Dear Adrian,
I love this question because it is the number one question that I am asked as a trainer. My short answer is, don’t rely on motivation in the first place. Motivation is based on feelings and our feelings tend to fluctuate. You are correct that your enthusiasm will eventually wane, especially when it dawns on you that you have to make a lifelong commitment and carry on forever (ugh!#$%*!)
To keep yourself on track and move toward achieving your goals, devise a plan and stick to it. I know that you are thinking that this is exactly the problem: that you make a plan and then don’t stay motivated long enough to stay the course.
Again, this is because until now you relied on feeling motivated. I am saying that you are no longer going to rely on your feelings to continue your plan. You have to think of it like this: all of us do things everyday that we don’t want to do, but we do them because the result is what we want. I don’t clean my toilet because I love cleaning toilets; I clean my toilet because I want my bathroom to be sanitary. I don’t wash dishes because I get a kick out of washing dishes; I wash dishes because the pile in the sink gets really big if I don’t. I don’t feel like getting up at the crack of dawn to train my clients, but when I go to the grocery store they expect me to give them money in exchange for the food I take, so I need to earn some!
At some point we have to grow up and realize that in life there are things that we have to do in order to get a desired result whether or not we feel like it—period. Successful people are willing to do things that unsuccessful people just won’t do.
Set specific, measurable, attainable goals and then design a plan to achieve those goals. Be very specific when you set your main goal, and then break it down into smaller goals that will get you to your finish line. If you do not set smaller goals along the way you can end up feeling overwhelmed, and you will quit altogether.
On days that you absolutely don’t feel like exercising, make a deal with yourself that you will do an abbreviated workout. I do this myself, and ten times out of ten once I get in the groove, my mood changes and I complete my entire workout. Sometimes for psychological reasons I need to give myself permission to shorten my workout just to get myself to the gym. Once I’m there, I always change my mind and give it my all.

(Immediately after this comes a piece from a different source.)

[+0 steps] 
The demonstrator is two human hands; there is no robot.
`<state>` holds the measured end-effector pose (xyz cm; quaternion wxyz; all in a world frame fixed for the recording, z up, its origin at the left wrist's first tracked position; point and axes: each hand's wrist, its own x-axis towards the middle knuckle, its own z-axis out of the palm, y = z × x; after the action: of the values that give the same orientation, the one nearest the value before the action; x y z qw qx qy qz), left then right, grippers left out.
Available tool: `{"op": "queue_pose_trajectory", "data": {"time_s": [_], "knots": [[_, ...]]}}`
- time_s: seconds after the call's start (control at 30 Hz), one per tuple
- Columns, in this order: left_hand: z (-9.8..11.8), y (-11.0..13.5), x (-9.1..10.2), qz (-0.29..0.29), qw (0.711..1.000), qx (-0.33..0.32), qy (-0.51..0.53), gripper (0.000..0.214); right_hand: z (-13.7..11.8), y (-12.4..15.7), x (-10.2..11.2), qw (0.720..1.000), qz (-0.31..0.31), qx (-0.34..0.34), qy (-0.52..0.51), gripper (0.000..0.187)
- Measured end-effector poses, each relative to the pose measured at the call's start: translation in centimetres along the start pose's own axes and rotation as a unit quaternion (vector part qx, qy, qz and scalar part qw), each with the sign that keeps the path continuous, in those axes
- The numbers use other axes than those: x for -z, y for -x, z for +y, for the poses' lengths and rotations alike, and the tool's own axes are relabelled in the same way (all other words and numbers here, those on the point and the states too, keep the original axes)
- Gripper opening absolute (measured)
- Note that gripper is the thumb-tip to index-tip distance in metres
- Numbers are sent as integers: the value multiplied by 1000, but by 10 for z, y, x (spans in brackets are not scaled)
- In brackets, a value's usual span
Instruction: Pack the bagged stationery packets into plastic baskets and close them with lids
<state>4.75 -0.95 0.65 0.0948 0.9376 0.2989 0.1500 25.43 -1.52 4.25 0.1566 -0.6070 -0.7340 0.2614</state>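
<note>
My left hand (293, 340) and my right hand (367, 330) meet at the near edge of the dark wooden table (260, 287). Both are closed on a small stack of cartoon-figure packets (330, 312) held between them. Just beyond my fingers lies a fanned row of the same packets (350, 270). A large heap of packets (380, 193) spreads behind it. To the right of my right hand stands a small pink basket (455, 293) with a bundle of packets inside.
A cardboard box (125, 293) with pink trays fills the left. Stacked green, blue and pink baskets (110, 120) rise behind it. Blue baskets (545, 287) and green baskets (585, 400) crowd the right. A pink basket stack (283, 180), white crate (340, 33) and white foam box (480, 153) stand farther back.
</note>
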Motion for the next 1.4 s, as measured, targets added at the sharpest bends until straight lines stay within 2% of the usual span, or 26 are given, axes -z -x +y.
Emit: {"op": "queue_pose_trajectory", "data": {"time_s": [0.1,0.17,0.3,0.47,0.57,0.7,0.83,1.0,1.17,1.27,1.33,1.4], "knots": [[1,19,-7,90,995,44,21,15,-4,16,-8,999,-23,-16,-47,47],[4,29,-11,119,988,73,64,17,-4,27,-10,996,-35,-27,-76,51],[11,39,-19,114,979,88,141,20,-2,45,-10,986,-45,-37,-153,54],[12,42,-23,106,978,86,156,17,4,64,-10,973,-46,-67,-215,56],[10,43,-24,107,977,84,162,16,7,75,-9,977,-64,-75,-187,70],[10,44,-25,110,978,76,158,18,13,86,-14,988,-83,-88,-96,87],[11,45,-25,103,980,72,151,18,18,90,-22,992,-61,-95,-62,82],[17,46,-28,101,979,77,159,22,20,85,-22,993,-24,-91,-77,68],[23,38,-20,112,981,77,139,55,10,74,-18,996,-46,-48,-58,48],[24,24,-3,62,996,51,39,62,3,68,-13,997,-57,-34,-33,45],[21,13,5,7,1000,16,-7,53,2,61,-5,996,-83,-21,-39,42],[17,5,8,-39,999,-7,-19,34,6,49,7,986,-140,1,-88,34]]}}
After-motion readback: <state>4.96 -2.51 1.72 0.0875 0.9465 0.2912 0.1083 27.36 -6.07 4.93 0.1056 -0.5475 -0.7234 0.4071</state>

Another great trick to is have someone with whom you workout so that you are accountable to another person. Just knowing that you made a commitment to a friend to walk, jog, take a class, or lift weights is enough to get yourself out the door.

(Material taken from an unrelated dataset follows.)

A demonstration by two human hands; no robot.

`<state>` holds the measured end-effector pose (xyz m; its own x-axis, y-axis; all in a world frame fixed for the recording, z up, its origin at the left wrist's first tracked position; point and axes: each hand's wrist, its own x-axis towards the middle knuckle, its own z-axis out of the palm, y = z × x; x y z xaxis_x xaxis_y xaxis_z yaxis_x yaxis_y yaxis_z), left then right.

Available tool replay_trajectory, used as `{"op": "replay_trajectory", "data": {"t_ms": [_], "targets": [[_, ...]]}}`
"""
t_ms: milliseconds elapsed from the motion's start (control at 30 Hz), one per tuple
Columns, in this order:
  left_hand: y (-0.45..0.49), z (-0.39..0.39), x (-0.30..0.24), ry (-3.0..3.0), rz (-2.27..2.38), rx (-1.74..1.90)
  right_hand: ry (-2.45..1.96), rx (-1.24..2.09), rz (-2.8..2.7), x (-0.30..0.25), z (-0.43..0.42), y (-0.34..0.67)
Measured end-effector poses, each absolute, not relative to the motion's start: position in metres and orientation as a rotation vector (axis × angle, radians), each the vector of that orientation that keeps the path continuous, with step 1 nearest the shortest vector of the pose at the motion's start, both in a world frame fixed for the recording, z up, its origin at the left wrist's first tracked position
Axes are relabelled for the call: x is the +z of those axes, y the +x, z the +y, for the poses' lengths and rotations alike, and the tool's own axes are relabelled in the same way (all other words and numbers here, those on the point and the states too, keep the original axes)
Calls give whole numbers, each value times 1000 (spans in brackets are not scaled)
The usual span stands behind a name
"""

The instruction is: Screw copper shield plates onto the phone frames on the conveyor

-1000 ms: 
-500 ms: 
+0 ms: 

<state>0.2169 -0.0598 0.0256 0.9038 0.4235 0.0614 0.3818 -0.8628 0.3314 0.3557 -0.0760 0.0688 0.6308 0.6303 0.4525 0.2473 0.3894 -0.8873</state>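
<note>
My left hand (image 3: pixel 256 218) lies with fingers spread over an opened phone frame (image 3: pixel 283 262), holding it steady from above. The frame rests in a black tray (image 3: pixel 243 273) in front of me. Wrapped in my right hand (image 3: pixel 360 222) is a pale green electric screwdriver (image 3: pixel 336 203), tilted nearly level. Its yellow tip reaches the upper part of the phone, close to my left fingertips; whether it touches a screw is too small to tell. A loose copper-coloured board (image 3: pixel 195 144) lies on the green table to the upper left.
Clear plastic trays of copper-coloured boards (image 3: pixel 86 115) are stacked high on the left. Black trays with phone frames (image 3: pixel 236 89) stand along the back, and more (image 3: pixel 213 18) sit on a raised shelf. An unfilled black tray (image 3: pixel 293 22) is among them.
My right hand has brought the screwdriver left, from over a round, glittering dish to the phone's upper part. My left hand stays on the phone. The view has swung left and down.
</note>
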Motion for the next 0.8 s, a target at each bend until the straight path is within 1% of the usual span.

A final idea that has always worked for me is to keep records of my daily workouts. I buy a regular calendar that has one week on two pages so there is plenty of space to write the details of my workout each day. For instance, I may write something as simple as "chest and triceps," on Monday. On Tuesday, "back, biceps, and medial deltoids." Wednesday may read, "abs, hamstring curls, leg presses, lunges, and squats." (I break up my leg routine into two separate days, so I always record which of the exercises in the routine I do on either of the two days.)
Keeping workout records is a great way to be accountable to the person that matters the most in all of this, you.
It not only helps you decide what you need to do on the other days of the week, but it is also very gratifying to write down your day to day accomplishments and see them add up.
As one of my favorite sayings goes, "if you fail to plan, you are planning to fail." To review, set your main goal; break it up into smaller goals; create your plan, and stick to the plan no matter how you feel about exercising on any given day. If you don’t rely on feeling motivated in the first place, you need not worry about staying motivated to complete your mission. Now put on your sneakers and get to the gym!